After an initial hearing in elections committees in both houses, the resolutions will be heard by the Senate and House rules committees before each goes to the floor for a vote.

Feeney and McKay have both pledged to allow plenty of time for debate, but expect most of it to come from Democrats who are opposed to doing anything.

Feeney and McKay say they expect the resolution to reflect the narrow majority for Bush, but they said they would approve measures giving the votes to Gore or any other candidate who is declared the winner.

Asked what he would do if the courts declare Gore the winner, Feeney said: "It depends on how he gets there."

"If I thought there was a legitimate resolution in favor of Vice President Al Gore, then I think I would do my duty."

On Thursday, McKay named the members of the two committees that will play a major role in handling the joint resolution. They included a seven-person Ethics and Elections Committee that will be chaired by Sen. Lisa Carlton, R-Osprey. Other members are Sens. Rod Smith, D-Gainesville; Betty Holzendorf, D-Jacksonville; Jim Horne, R-Orange Park; John Laurent, R-Bartow; Tom Rossin, D-West Palm Beach, and Dan Webster, R-Orlando.

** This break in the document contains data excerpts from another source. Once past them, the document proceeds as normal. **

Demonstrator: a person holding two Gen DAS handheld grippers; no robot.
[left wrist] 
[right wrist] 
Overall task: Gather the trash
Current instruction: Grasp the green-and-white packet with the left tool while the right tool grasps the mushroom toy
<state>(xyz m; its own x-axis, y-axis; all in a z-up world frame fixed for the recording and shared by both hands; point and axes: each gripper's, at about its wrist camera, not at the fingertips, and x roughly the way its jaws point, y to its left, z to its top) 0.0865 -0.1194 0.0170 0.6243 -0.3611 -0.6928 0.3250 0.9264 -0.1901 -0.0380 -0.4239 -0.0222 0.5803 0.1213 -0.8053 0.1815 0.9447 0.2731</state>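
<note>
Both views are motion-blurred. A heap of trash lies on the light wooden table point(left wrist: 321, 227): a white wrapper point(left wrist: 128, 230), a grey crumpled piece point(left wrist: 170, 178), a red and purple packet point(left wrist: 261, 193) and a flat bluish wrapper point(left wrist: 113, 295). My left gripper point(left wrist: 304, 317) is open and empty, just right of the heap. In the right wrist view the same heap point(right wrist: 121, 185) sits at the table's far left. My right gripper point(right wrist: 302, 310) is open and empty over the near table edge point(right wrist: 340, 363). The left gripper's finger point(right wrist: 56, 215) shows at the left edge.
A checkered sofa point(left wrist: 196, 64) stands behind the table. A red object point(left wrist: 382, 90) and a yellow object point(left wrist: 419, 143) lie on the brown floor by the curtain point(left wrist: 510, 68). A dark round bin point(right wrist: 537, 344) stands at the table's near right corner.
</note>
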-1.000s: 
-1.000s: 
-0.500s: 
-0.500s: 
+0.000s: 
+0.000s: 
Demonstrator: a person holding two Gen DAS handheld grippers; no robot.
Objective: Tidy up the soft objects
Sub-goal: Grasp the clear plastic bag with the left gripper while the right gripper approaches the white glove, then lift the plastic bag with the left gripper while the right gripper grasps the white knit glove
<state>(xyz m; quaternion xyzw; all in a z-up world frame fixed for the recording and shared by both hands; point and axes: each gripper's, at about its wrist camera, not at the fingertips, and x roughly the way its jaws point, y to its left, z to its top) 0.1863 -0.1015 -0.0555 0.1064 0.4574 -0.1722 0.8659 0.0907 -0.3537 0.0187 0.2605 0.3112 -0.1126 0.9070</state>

McKay also named Sen. Tom Lee, R-Brandon, as Rules Committee Chairman. Lee is an independent-minded one-term senator who has often bucked tradition.

Other members of the Rules Committee named Thursday are Sens. Ginny Brown-Waite, R-Brooksville, vice chairman; Locke Burt, R-Ormond Beach; Skip Campbell, D-Tamarac; Charlie Clary, R-Destin; Steve Geller, D-Hallandale; Daryl Jones, D-Miami; Jim King, R-Jacksonville; Burt Saunders, R-Naples; Ron Silver, D-Miami Beach; Don Sullivan, St. Petersburg and Webster, Rossin, Holzendorf and Laurent.

Feeney says he will name a special committee to hear the resolution.

The elections committees in both houses are likely to be a busy place in the months to come. Republicans and Democrats in both houses have already begun to file election reform bills for the legislature's regular session next spring.

Rep. Gus Barriero, R-Miami, has filed a bill to create a "uniform statewide voting system" with standardized ballots "to eliminate confusion as to which name or issue a square belongs."

Rep. Chris Smith, D-Fort Lauderdale, filed a measure to give convicted felons speedier access to the voting booth once they've served their time. Smith filed a second measure, which would put the new felon-voting requirements into the state Constitution.

Twelve Republican lawmakers filed a "House Memorial" that asks Congress to pass laws to ensure that overseas ballots are counted, even if they have no postmark.

- Times staff writer Julie Hauserman contributed to this report.